Originally formulated by the Austrian monk Gregor Johann Mendel (1822-1884), the law of independent assortment states that the distribution of alleles to gametes during meiosis is random. If one particular allele goes to one gamete, it has no influence on the likelihood of any other allele going to the same gamete.

The law of independent assortment holds true for genes on separate chromosomes, however, there are many cases where the law of independent assortment does not hold true. When the alleles are present on the same linkage group or chromosome, they are physically attached to each other and cannot show independent assortment. The further apart the alleles are, however, the more likely that there will be a cross over event between them that results in their subsequent ability to show independent assortment.

Independent assortment implies independence rather than true randomness. Independent assortment does not imply that there are not physical restrictions, or forces, that direct the assortment of chromosome bearing genes, but rather that the events of chromosome assortment do not influence each other. An analogy may be fairly drawn to the simultaneous flipping of two identical coins.

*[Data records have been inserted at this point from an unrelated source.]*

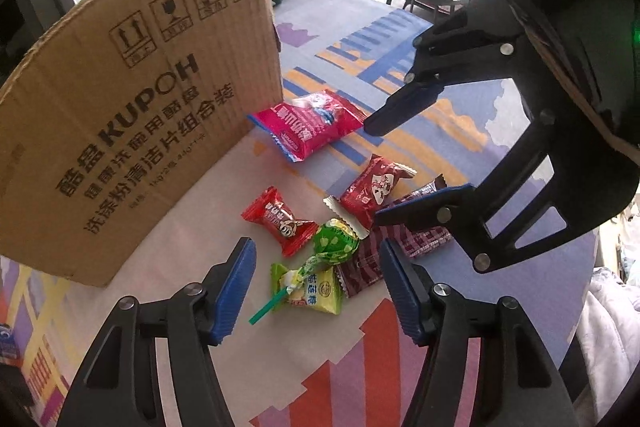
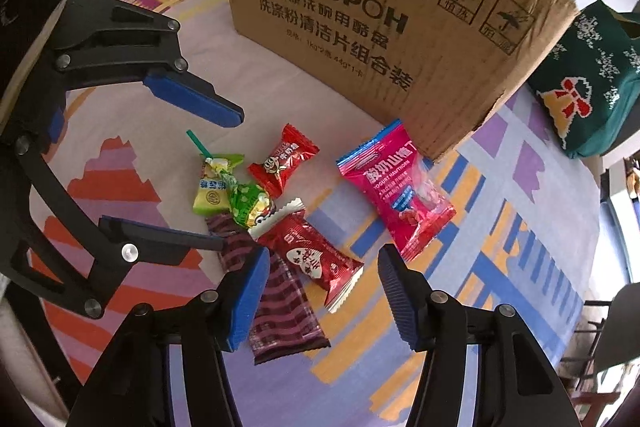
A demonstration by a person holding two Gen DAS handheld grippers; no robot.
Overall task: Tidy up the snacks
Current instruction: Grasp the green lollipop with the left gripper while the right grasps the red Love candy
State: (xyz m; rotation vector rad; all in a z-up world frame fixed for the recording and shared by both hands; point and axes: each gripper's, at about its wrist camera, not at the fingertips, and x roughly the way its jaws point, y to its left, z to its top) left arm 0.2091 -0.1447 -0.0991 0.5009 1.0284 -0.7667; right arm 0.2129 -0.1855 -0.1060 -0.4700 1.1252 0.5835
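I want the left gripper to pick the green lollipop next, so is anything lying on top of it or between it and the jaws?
Nothing visible does. The green lollipop lies on top of the pile, overlapping the yellow-green candy and the striped brown wrapper. The left gripper hovers open above it, nothing between. The right gripper hangs close beside.

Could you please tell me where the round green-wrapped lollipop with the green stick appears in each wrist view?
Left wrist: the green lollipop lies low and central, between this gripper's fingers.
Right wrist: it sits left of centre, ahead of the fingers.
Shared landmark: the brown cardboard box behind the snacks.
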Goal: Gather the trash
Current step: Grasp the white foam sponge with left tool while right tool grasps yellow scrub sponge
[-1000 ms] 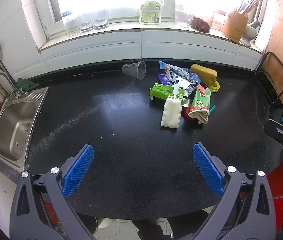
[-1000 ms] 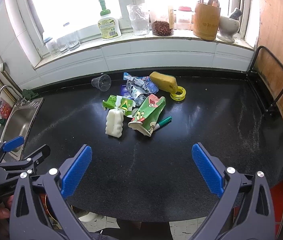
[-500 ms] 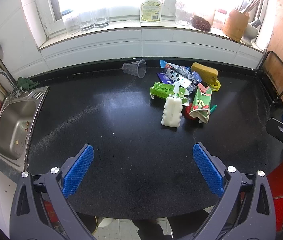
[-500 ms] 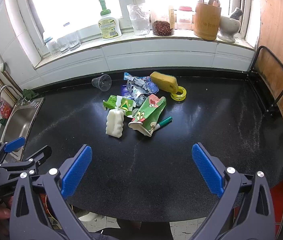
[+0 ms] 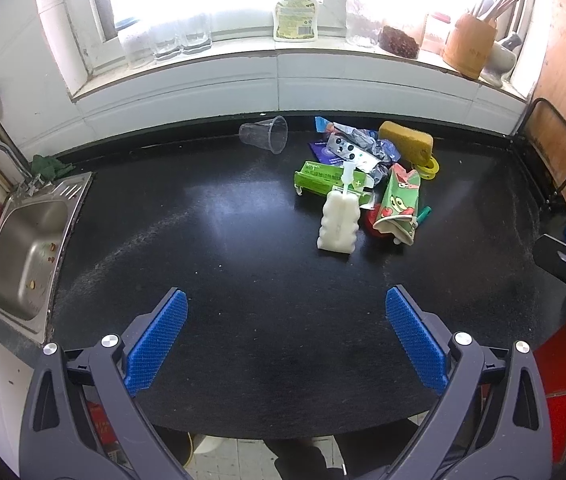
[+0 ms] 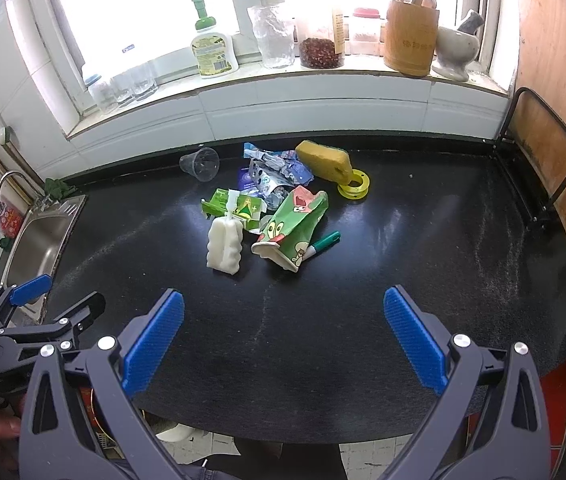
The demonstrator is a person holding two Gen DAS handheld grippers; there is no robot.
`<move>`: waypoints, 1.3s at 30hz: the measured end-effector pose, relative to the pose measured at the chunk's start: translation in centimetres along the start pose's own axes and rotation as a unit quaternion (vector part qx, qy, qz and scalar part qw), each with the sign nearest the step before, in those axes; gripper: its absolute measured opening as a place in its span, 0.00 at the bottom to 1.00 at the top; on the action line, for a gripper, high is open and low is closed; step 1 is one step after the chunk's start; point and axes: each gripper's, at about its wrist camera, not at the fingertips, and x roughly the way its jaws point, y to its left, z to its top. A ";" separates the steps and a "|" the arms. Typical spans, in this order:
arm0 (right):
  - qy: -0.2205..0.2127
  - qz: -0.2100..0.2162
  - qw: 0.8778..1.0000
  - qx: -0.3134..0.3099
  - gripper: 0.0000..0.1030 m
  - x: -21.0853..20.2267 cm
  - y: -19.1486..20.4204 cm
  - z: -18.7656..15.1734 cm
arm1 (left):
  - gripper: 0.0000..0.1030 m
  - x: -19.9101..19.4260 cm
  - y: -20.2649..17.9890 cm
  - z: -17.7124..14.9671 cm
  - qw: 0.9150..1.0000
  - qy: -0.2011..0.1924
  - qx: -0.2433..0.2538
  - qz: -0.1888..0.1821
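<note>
A heap of litter lies at the back of the black counter (image 5: 243, 264): a white foam brush (image 5: 339, 222) (image 6: 225, 246), a green carton (image 5: 327, 178) (image 6: 235, 208), a crushed green cartoon carton (image 5: 399, 208) (image 6: 295, 232), silver-blue wrappers (image 5: 357, 148) (image 6: 275, 168), a tipped clear cup (image 5: 265, 134) (image 6: 201, 164), a green marker (image 6: 323, 242), a yellow sponge (image 5: 405, 140) (image 6: 323, 160) and a yellow tape ring (image 6: 353, 184). My left gripper (image 5: 285, 336) and right gripper (image 6: 283, 336) both stand open near the front edge, well short of the heap, holding nothing.
A steel sink (image 5: 27, 248) (image 6: 39, 248) is set into the counter's left end. The windowsill holds a soap bottle (image 6: 213, 50), jars, glasses, a wooden utensil holder (image 6: 411, 40) and a mortar. A wire rack (image 6: 539, 160) with a wooden board stands at the right.
Both views have shifted only slightly; the litter sits a touch lower in the left wrist view. Both grippers stay open and nothing on the counter has moved.
</note>
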 end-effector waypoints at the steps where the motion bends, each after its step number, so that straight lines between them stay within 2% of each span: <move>1: 0.000 0.000 1.000 0.000 0.95 0.0 0.0 0.0 | 0.94 0.1 -0.1 0.1 1.000 0.001 0.000 0.000; 11: 0.010 0.012 1.000 -0.006 0.95 1.6 -1.3 1.0 | 0.94 2.1 -1.3 1.0 1.000 0.021 0.015 0.000; 15: 0.003 0.026 0.999 -0.025 0.95 3.5 -2.6 2.6 | 0.94 4.2 -2.5 1.6 0.999 0.016 0.042 -0.017; 17: -0.004 0.028 0.998 -0.048 0.95 5.1 -3.3 3.9 | 0.94 6.1 -3.2 2.1 0.998 0.028 0.059 -0.021; 22: -0.005 0.057 0.991 -0.121 0.95 10.9 -4.8 8.0 | 0.94 11.9 -4.9 3.4 0.995 0.039 0.085 -0.033; 25: -0.003 0.056 0.985 -0.164 0.94 15.1 -5.8 10.8 | 0.94 15.9 -5.6 4.2 0.993 0.041 0.102 -0.035; 29: 0.033 0.060 0.979 -0.191 0.88 21.4 -7.1 14.1 | 0.93 20.2 -5.5 4.8 0.992 0.046 0.103 -0.049; 31: 0.054 0.049 0.973 -0.221 0.87 24.7 -7.2 15.0 | 0.93 21.9 -5.1 4.9 0.993 0.053 0.095 -0.053; 35: 0.091 0.050 0.966 -0.236 0.71 28.7 -7.2 15.9 | 0.87 23.5 -5.0 4.9 0.993 0.056 0.092 -0.055; 36: 0.098 0.053 0.965 -0.238 0.62 29.2 -7.2 16.0 | 0.82 23.8 -5.2 5.0 0.992 0.057 0.098 -0.058; 37: 0.101 0.054 0.964 -0.241 0.47 29.5 -7.0 15.9 | 0.79 23.9 -5.4 5.0 0.991 0.057 0.101 -0.060; 39: 0.104 0.056 0.962 -0.247 0.31 29.6 -6.8 16.0 | 0.63 24.0 -5.8 5.1 0.990 0.055 0.108 -0.066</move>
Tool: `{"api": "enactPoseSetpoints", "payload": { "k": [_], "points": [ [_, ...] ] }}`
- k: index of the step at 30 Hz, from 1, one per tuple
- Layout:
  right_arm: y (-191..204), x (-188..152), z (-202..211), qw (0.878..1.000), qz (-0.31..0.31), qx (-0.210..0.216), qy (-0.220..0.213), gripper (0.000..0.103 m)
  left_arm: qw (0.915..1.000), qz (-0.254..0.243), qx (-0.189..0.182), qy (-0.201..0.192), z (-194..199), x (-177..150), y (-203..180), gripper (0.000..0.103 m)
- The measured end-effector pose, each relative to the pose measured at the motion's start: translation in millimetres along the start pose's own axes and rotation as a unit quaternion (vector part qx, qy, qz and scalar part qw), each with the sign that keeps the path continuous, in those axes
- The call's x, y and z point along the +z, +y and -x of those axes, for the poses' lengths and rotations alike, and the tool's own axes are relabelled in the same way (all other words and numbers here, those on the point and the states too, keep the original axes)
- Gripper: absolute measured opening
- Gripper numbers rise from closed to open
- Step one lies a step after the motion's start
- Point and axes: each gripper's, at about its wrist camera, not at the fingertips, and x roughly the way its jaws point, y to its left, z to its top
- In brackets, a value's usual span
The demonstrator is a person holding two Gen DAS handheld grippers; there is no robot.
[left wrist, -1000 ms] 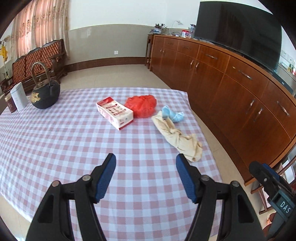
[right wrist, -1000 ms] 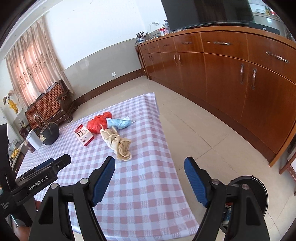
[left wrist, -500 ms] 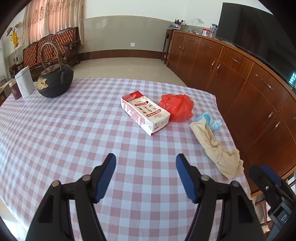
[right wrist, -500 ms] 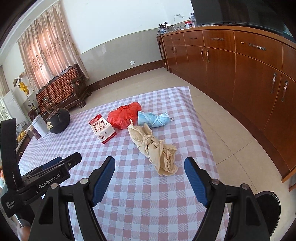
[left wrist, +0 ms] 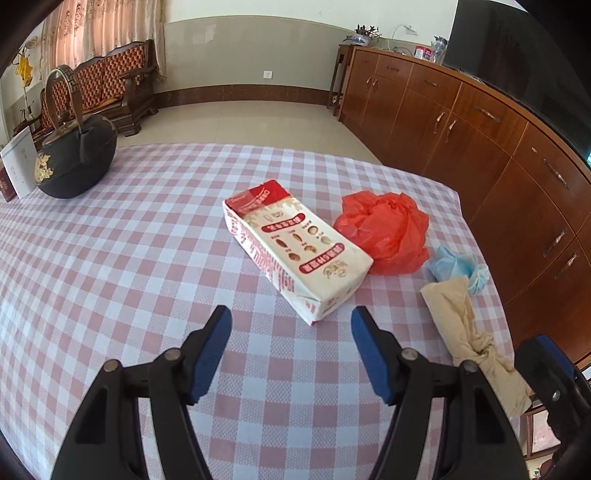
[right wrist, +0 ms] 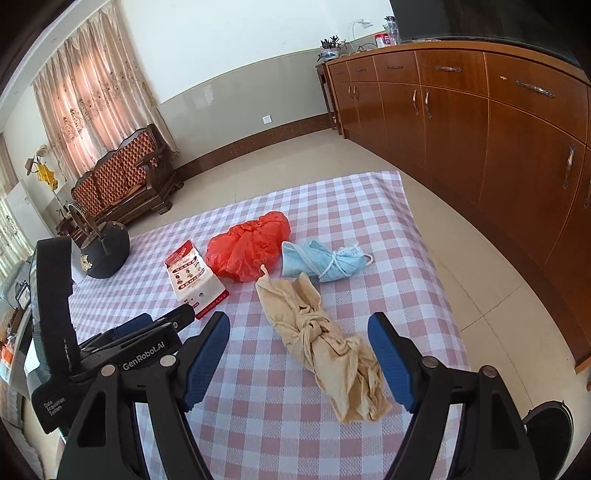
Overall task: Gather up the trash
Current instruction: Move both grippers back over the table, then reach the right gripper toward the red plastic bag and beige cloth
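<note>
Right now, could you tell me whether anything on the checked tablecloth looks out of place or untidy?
Yes: four bits of litter lie bunched near the table's far right corner: a red-and-white packet lying flat and askew, a crumpled red plastic bag touching it, a balled blue face mask, and a knotted, stained beige cloth. Nothing looks spilled.

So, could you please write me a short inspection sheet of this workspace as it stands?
Surface: table under a pink-and-white checked cloth.
Job's things: red-and-white carton, red plastic bag, blue face mask, knotted beige cloth, lying close together.
Clutter: black kettle; white box beside it.
Grippers: left gripper open, empty, short of the carton; right gripper open, empty, over the cloth.
Cables: white cable on the sideboard.
Surroundings: wooden sideboard, bench, curtains.
</note>
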Motion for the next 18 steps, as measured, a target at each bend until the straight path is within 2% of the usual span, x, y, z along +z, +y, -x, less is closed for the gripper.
{"api": "enactPoseSetpoints", "payload": {
  "k": [6,18],
  "points": [
    [4.0,4.4,-15.6,1.0,0.001,0.002,0.006,0.079,0.9998,0.012,0.012,0.011,-11.3,2.5,12.7,0.069],
    [32.8,8.3,-27.0,1.0,0.023,0.015,0.006,0.079,0.9969,0.061,0.05,0.0,1.2,1.8,69.3,0.069]
  ]
}}
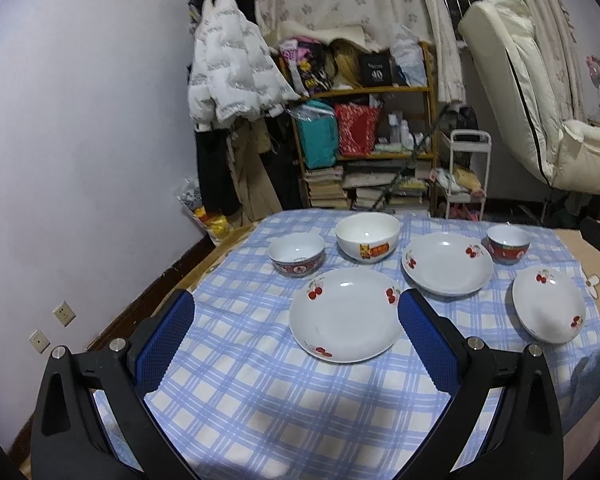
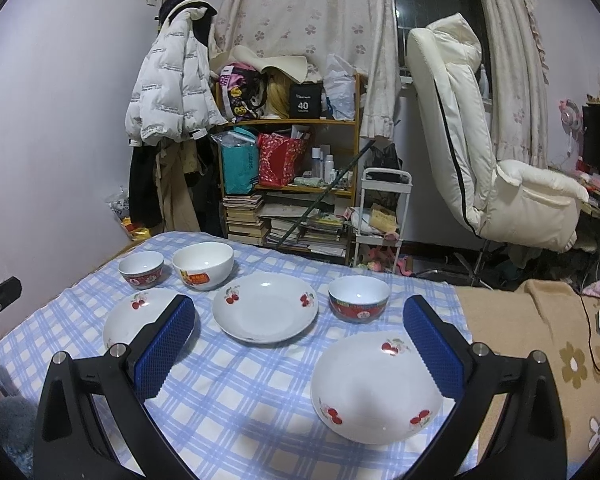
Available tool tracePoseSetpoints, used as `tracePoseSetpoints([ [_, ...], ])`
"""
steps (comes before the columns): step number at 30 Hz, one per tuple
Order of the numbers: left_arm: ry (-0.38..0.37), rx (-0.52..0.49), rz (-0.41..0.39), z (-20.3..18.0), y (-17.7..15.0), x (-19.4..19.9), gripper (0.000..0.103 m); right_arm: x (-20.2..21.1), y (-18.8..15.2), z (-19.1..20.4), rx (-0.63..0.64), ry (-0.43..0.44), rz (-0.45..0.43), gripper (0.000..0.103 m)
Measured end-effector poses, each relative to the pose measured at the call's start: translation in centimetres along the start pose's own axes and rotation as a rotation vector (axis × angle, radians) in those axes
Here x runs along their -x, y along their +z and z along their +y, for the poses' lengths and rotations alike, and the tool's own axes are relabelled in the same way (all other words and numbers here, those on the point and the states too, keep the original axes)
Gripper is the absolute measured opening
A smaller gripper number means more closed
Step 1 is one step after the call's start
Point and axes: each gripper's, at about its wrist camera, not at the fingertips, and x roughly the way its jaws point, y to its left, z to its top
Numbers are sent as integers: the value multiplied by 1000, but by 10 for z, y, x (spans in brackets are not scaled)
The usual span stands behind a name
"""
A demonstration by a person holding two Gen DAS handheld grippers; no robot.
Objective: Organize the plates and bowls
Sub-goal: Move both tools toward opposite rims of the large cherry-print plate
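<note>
1. The left gripper (image 1: 296,336) hovered over the blue checked tablecloth (image 1: 236,380) with its blue-padded fingers wide apart and nothing between them.
2. The left cherry plate (image 1: 346,314) lay just ahead of that gripper, its right rim passing behind the right finger; I could not tell if they touched.
3. Beyond that plate stood the white bowl (image 1: 368,236), with the left red-banded bowl (image 1: 296,254) to its left.
4. To the plate's right lay the middle cherry plate (image 1: 447,263), then the right red-banded bowl (image 1: 508,244) and the right cherry plate (image 1: 548,304).
5. The right gripper (image 2: 300,344) was likewise spread and empty; the right cherry plate (image 2: 376,388) lay below it, against the inner side of the right finger.
</note>
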Motion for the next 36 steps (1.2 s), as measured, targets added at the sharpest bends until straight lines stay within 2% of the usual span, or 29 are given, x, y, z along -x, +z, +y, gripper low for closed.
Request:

Whether one coin lands heads or tails has no effect on whether the second coin lands heads or tails. Regardless of the outcome of the first coin the chances remain 50/50 for either outcome with the second coin.

Translated to genetic terms, the second law of Mendelian genetics, the law of independent assortment specifies a random distribution of genes located on different chromosomes to the gametes (in humans, ovum and spermatozoa) that are produced via meiotic cell division (meiosis).